The absence of commentary does not imply the impossibility of finding meaning in these works. The film maker comments on them all the same, by the very fact of pointing his camera at these stars of the first magnitude. Doesn’t art brut seem to be such a star, striking us in the very depths of our mental nights?And of course this star has its history; its genesis is shown in four skilfully-orchestrated sequences; but why use such a nonchalant tone, all too fashionable these days, instead of extolling simplicity – whilst the rest of the film is an appeal for us to discover, i.e. to seek complexity? “A smile is not synonymous with nonchalance. Humour helps us digest History, to render human these “eggheads” who are too often deified. On the other hand, it would be awful if the content of the film were comical.”

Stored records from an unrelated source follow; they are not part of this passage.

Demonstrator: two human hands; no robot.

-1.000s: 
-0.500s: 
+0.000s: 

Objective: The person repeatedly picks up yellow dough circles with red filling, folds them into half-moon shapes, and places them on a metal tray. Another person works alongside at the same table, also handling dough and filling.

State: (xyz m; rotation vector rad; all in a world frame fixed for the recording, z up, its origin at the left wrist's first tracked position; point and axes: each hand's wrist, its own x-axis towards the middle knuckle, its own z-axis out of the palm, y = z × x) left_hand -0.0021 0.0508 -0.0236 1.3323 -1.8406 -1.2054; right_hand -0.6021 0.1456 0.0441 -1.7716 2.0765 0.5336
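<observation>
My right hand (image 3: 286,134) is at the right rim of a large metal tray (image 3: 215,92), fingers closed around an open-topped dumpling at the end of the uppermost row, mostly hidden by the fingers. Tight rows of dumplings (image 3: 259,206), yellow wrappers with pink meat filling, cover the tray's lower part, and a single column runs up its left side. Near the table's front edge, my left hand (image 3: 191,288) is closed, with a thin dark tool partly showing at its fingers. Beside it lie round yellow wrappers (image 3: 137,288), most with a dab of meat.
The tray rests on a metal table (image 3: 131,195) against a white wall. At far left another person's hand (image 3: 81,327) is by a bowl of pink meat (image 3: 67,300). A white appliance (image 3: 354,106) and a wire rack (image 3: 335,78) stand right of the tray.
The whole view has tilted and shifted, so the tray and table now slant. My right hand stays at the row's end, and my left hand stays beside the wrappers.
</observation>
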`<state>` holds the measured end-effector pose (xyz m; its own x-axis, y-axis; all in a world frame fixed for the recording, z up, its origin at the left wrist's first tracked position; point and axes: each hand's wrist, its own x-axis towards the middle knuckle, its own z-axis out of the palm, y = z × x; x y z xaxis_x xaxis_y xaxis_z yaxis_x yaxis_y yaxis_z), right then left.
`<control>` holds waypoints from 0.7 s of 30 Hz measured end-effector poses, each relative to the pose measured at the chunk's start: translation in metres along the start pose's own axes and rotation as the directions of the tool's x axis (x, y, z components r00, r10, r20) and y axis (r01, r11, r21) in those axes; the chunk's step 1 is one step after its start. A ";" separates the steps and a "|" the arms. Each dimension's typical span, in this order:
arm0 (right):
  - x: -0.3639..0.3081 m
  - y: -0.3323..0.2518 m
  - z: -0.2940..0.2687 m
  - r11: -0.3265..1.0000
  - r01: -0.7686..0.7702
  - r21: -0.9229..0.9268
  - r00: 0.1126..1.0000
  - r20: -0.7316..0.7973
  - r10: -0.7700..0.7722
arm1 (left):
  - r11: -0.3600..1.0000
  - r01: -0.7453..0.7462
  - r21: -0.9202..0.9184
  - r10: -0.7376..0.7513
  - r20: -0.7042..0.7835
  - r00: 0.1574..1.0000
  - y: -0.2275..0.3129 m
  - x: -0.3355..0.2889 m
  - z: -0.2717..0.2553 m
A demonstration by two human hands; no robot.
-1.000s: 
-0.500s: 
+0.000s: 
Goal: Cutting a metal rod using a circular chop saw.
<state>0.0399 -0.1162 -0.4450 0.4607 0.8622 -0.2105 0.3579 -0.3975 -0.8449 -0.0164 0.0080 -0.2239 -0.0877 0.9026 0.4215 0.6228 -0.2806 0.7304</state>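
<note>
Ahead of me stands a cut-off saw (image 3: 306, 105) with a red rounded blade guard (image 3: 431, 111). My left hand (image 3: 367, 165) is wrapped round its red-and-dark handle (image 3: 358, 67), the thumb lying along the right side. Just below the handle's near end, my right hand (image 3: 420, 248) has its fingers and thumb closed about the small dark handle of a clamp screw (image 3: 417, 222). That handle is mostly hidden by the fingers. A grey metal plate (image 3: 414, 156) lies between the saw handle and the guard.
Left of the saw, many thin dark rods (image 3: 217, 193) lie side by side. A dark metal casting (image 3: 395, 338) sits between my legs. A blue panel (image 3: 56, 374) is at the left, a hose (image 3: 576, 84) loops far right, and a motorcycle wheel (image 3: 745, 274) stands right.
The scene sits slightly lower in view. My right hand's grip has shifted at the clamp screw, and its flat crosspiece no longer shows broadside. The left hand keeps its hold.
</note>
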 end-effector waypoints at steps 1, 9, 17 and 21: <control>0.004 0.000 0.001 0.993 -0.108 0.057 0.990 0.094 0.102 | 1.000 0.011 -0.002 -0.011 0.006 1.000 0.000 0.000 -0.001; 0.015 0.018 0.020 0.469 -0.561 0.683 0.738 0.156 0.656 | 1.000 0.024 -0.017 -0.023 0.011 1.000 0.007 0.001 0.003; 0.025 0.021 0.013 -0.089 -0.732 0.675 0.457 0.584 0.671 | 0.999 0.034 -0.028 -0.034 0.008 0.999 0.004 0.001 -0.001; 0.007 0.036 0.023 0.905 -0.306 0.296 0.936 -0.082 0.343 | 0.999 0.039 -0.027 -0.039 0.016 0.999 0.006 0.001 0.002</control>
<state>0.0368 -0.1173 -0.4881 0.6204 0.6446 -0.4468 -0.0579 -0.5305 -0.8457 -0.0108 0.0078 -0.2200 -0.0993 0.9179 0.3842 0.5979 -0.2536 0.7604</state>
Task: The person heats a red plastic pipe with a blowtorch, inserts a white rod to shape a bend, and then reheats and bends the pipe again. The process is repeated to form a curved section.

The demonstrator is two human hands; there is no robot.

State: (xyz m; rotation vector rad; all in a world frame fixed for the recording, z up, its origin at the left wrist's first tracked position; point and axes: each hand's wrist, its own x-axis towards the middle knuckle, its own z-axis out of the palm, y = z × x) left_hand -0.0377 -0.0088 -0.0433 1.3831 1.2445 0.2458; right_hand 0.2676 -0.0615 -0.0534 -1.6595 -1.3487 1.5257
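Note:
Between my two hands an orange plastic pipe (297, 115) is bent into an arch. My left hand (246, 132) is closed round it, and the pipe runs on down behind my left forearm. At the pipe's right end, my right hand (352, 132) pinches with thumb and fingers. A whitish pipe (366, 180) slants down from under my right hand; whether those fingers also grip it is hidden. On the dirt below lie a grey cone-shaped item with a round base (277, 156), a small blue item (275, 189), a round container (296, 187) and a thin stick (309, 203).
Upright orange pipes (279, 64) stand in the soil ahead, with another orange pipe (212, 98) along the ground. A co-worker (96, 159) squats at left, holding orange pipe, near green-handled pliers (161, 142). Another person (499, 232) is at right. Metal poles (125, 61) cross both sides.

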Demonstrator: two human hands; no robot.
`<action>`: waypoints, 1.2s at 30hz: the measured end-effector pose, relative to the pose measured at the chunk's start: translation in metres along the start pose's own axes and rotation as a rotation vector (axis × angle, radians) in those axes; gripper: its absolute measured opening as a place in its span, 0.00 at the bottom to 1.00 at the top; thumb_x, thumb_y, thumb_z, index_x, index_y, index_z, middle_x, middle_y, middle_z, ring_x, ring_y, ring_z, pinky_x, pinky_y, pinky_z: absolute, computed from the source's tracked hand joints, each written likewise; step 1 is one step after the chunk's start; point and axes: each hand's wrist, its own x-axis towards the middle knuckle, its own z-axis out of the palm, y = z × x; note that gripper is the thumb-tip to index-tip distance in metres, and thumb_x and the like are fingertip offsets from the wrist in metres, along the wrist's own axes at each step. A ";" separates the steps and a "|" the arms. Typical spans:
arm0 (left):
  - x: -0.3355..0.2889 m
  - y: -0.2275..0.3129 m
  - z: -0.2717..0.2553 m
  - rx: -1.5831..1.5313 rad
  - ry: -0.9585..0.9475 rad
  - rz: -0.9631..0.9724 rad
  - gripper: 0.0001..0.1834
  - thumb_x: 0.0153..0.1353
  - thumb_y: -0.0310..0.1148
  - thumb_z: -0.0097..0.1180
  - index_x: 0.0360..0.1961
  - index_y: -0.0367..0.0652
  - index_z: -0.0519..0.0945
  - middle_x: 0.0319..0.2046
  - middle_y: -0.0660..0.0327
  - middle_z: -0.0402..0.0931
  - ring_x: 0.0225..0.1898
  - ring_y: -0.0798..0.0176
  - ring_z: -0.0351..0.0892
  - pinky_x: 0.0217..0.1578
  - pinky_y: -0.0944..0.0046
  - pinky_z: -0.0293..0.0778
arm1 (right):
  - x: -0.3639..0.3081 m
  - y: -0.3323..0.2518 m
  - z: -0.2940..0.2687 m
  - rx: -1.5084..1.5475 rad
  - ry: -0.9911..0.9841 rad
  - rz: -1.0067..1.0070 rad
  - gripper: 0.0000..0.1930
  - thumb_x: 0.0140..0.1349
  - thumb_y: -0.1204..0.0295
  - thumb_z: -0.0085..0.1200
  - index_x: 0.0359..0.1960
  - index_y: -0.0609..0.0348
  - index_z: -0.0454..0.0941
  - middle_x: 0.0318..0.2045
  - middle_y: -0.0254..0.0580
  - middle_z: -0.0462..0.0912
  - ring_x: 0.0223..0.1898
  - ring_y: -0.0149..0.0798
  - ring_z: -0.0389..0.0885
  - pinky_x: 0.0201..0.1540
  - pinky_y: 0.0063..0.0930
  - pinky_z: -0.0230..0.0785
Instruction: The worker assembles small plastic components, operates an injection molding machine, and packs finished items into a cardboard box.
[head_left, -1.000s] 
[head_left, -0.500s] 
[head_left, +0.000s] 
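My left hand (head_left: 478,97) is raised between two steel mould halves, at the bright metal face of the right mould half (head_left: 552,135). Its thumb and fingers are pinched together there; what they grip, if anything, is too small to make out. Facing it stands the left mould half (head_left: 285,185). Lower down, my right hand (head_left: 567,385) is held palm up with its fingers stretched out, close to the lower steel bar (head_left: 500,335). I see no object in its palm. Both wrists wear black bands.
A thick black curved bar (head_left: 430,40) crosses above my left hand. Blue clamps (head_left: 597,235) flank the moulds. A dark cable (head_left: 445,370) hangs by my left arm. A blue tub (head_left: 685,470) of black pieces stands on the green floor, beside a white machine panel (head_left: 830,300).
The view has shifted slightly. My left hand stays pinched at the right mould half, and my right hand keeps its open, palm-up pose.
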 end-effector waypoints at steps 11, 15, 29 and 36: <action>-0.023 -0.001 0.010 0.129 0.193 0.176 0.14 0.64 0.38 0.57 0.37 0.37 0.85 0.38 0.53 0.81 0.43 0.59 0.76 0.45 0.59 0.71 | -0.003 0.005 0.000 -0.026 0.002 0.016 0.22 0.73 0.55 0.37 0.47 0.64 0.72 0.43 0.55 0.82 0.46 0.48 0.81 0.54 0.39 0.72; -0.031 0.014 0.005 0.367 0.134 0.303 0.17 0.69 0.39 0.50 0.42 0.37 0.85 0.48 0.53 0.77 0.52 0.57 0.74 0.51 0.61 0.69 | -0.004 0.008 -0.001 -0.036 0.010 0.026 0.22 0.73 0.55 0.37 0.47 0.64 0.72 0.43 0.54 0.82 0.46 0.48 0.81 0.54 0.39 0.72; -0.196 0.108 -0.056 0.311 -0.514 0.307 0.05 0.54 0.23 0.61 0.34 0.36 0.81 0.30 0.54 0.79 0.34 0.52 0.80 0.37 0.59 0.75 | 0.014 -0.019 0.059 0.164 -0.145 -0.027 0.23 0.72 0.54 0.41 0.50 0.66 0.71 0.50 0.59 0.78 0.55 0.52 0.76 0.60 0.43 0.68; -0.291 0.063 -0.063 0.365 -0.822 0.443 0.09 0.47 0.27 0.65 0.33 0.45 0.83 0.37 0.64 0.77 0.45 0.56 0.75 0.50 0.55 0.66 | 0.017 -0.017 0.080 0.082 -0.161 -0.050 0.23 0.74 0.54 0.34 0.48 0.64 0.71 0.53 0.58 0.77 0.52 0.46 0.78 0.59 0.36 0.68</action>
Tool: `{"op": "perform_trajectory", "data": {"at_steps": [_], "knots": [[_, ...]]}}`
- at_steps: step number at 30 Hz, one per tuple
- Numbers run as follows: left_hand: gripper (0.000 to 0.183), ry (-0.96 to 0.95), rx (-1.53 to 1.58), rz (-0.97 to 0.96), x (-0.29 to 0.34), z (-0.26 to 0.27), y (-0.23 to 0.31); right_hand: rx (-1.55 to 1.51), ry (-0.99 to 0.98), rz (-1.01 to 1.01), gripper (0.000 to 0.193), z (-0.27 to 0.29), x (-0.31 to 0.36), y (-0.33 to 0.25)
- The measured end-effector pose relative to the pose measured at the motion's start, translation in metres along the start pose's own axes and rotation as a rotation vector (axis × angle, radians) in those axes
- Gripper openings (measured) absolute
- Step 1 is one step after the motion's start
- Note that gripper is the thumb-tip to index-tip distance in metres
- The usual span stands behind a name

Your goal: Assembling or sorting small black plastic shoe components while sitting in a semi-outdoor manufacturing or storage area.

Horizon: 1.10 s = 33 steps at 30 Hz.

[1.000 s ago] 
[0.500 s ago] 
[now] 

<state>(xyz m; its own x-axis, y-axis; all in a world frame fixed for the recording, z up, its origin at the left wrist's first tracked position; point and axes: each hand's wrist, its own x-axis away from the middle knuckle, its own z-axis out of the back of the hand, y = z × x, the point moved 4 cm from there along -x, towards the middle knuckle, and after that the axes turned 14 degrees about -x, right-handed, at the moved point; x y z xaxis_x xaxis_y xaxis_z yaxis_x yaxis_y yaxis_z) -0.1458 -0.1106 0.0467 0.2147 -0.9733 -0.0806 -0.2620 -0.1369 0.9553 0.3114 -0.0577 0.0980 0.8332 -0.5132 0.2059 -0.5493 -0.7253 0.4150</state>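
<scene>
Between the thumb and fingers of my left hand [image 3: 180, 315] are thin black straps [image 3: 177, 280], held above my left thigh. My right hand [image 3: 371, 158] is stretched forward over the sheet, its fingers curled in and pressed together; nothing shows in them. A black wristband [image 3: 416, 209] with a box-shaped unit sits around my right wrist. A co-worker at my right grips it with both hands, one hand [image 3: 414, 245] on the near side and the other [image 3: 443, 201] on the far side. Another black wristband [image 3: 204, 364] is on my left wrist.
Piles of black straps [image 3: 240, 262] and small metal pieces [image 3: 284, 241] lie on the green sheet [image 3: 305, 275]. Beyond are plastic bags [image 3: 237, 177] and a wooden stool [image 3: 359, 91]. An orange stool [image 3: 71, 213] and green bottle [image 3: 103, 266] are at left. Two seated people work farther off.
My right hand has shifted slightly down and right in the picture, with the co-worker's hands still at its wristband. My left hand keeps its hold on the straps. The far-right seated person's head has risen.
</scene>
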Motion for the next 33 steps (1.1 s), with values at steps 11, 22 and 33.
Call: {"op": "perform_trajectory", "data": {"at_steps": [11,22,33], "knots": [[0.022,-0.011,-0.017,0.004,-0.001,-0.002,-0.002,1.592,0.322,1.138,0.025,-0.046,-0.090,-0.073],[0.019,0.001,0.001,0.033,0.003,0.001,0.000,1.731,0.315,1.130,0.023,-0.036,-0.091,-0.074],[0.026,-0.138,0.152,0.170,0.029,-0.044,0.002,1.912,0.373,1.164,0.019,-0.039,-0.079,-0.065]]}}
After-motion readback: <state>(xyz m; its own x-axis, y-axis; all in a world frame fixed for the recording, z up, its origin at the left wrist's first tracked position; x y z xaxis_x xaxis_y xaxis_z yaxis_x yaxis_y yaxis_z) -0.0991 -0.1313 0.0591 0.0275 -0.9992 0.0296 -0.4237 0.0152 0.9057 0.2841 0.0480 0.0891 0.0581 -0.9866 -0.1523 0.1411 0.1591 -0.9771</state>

Art brut is definitely not to be taken for granted – and let us formally acknowledge that this essay does not employ the unbearable tone of a GPS indicating which route one should take in order to finally understand everything. The expressionist angles, the breathless rhythm, not to mention the anachronistically black, almost alarming, dissolves are the kind of things we expect from a film intended to “enlighten” us; here the intention is not to give the viewer a moment’s respite: the audience must not be allowed to think that this is the last word. As the film proceeds everything that seemed clear is thrown into shadow – an obvious paradox for a medium for which light is vital. So the essay could have reached its conclusion after Darger, whose works open onto the deepest possible mental darkness, thereby displaying its dead end, so to speak. But no it is the portrait of Kosek that brings the film to a close (after the admirable Owl House, to prove to us that people don’t open their eyes as wide as they imagine). We are much more “clairvoyant” than we think – and art brut is only another name for the kind of keen vision that only nocturnal birds possess.
Kosek has the last word – the last word of the film – like a humanist “long pause” in this sometimes gruelling crossing: “I am happy to show [my works] so that people can discover what their brains are able to create.” And the filmmaker corroborates this: “What really fascinates me in art brut is what people are capable of creating.” Ten years’ work went into ROUGE CIEL, alongside the research work of abcd; when asked about its future projects, now that the essay was “printed” and “bound”, Bruno Decharme concluded: “A film about the encounters between gypsy musicians and gadjés – a film about the rejection of ostracism and the richness of cross-culturalism.”